__Work to be completed__: Copy each line of the entries beneath that contains the word "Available".

[Data entries]
- - - -
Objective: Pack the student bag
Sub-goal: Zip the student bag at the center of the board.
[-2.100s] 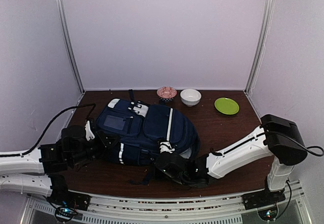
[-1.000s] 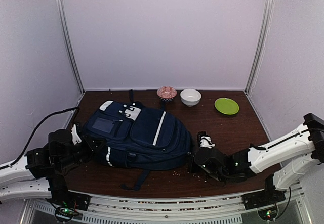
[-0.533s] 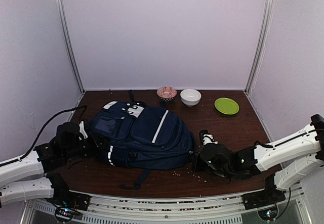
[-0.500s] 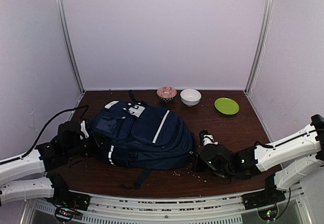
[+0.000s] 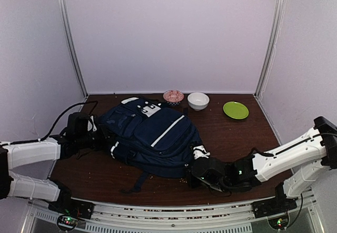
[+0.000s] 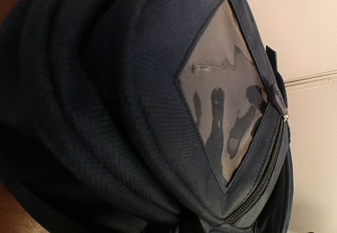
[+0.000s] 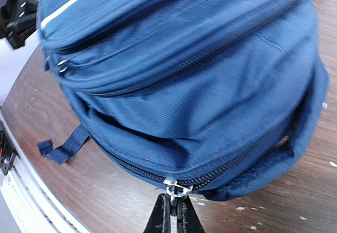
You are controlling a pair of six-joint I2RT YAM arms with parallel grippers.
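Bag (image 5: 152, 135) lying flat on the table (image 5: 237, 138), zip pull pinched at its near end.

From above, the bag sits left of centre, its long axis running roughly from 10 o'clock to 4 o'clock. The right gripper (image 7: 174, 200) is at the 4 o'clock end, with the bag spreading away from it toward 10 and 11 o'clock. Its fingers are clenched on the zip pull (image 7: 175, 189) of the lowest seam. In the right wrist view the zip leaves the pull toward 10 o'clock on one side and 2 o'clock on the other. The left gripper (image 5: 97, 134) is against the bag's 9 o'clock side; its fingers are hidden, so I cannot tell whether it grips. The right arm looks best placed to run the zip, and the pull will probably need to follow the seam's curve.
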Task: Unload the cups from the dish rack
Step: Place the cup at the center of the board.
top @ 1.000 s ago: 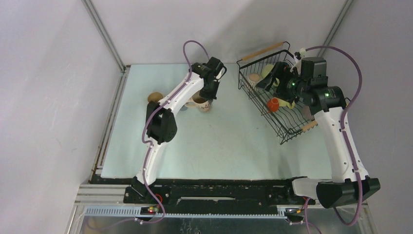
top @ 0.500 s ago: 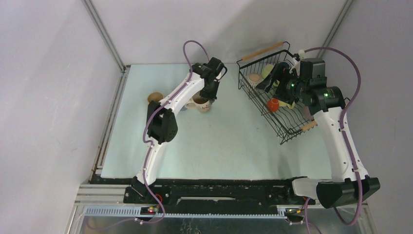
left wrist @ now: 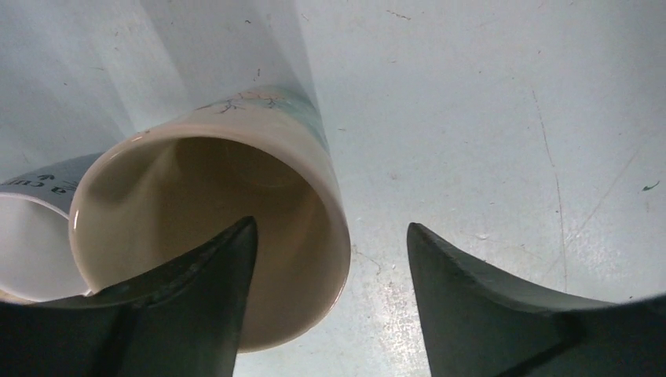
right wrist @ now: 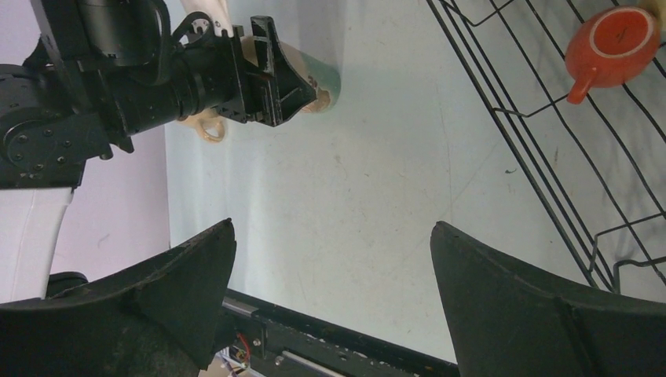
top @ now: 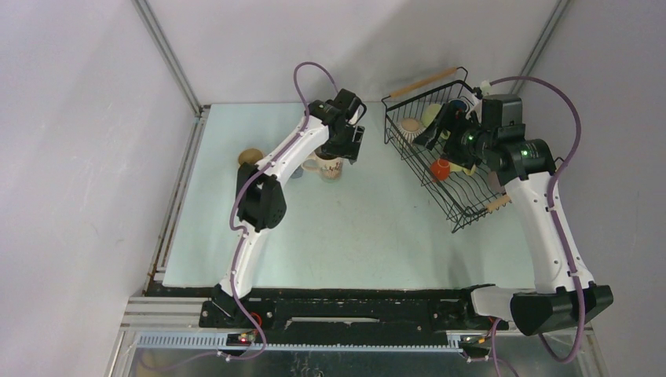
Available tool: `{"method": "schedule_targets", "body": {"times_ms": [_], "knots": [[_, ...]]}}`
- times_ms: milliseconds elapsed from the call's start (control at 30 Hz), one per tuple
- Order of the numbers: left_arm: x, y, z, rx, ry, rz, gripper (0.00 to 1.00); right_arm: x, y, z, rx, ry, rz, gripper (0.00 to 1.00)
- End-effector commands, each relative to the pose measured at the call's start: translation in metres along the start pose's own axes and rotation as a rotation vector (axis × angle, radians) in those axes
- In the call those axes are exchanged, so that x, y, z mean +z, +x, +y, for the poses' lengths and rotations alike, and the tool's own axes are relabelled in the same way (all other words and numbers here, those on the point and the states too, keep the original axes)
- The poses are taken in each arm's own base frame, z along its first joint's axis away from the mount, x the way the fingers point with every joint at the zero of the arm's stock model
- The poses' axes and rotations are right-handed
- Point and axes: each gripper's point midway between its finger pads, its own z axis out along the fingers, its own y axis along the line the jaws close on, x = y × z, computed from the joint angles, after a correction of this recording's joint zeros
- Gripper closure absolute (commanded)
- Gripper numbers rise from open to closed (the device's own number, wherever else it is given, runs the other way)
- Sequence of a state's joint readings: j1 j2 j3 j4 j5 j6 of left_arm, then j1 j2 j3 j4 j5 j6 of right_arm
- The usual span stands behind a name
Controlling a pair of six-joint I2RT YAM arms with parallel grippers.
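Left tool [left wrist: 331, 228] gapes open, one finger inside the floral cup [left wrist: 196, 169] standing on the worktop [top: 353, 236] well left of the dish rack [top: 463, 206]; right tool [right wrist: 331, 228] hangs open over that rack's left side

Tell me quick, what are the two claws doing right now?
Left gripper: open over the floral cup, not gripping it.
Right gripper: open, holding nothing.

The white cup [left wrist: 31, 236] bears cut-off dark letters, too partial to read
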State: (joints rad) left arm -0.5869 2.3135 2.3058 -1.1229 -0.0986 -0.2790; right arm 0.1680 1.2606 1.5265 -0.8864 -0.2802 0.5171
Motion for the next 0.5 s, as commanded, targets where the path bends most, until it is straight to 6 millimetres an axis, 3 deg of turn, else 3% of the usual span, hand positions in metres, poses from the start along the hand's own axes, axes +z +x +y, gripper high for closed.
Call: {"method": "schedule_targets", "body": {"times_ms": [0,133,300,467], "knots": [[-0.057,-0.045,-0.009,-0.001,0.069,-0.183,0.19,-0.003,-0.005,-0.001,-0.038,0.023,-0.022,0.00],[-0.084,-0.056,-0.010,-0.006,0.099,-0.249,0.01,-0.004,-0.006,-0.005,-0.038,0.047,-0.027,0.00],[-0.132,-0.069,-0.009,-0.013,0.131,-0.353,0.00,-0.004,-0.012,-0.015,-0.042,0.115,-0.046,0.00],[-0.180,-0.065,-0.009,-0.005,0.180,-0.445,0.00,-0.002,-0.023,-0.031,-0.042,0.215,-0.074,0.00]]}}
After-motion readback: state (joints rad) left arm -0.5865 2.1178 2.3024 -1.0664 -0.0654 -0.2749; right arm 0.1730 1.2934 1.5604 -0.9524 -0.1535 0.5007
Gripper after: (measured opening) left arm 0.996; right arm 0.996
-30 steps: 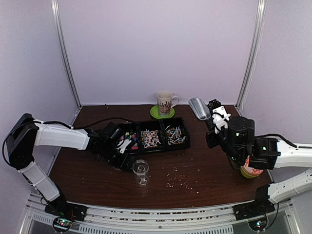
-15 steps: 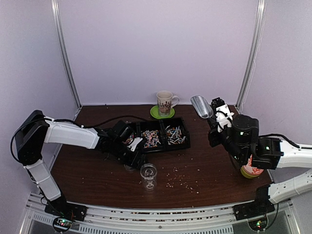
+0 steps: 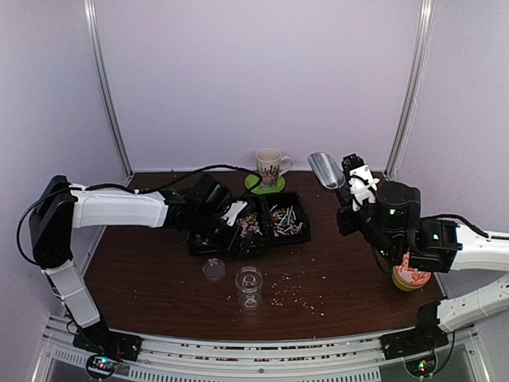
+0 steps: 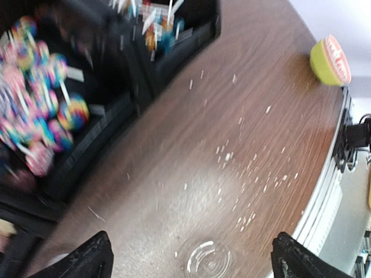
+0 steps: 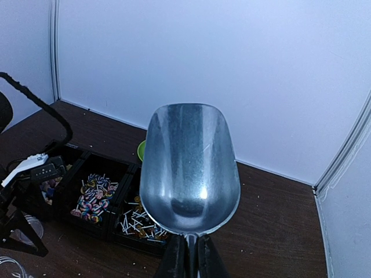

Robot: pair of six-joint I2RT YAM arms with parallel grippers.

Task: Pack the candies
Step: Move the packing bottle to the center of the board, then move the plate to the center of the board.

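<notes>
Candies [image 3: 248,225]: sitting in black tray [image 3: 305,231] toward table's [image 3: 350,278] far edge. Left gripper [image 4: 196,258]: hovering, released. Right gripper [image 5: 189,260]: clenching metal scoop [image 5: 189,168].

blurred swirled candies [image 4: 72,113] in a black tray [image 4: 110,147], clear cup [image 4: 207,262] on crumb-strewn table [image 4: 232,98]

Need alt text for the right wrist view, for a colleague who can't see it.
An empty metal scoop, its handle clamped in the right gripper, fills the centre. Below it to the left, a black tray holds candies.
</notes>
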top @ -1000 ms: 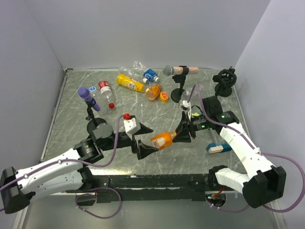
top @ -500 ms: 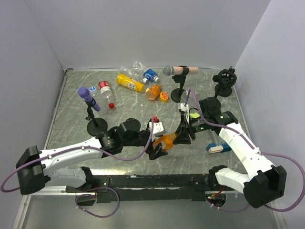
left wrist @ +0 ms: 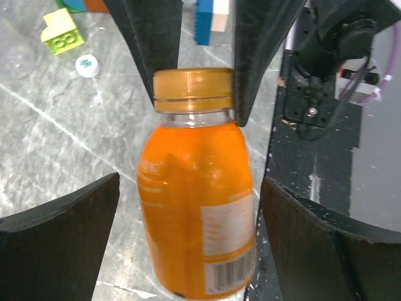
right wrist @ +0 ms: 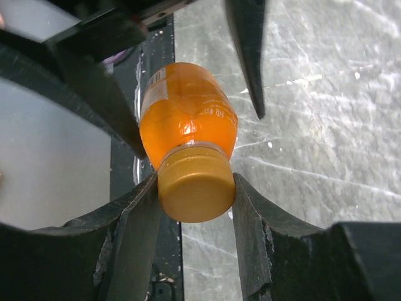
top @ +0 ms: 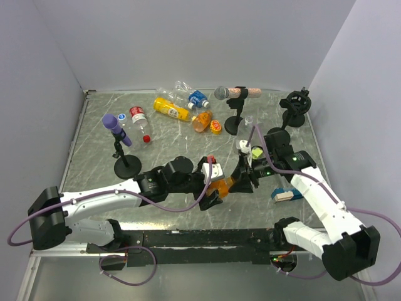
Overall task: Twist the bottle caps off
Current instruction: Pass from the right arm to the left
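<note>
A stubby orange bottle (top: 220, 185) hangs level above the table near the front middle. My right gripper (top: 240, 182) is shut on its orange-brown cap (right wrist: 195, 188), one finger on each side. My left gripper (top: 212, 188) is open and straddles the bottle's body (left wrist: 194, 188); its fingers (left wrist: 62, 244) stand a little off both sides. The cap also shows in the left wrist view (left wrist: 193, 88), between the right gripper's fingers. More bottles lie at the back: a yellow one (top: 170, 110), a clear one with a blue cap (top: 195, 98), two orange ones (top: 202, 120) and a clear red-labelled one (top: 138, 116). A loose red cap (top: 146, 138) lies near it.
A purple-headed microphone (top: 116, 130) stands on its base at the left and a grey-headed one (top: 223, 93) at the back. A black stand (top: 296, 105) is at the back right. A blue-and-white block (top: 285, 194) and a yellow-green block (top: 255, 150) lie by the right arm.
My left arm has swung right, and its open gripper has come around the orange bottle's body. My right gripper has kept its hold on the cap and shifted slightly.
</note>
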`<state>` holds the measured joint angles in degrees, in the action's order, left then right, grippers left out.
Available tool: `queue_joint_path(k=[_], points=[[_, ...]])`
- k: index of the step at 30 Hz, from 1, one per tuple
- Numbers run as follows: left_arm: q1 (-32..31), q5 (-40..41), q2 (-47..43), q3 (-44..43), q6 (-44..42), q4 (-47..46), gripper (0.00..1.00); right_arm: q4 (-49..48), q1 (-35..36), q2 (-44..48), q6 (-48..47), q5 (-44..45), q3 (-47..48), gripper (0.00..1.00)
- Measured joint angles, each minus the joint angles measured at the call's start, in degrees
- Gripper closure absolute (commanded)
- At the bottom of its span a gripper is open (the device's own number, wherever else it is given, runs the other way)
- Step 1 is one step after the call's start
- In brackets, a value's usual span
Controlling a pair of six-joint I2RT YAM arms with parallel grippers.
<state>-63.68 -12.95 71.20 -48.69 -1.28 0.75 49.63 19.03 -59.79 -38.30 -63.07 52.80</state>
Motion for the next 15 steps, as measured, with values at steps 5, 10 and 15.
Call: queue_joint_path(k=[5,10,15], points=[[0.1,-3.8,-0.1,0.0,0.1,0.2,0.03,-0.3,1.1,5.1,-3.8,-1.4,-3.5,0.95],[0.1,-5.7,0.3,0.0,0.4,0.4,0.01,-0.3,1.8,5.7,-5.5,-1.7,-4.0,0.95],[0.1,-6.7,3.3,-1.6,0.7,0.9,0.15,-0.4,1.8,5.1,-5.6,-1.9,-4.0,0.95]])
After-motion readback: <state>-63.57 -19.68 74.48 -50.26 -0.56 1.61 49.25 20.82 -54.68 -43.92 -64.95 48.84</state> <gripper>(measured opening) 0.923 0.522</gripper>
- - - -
__The answer__:
Available tool: `{"method": "schedule_targets", "body": {"times_ms": [_], "knots": [[_, ...]]}}`
Available tool: `queue_joint_path(k=[_], points=[[_, ...]])`

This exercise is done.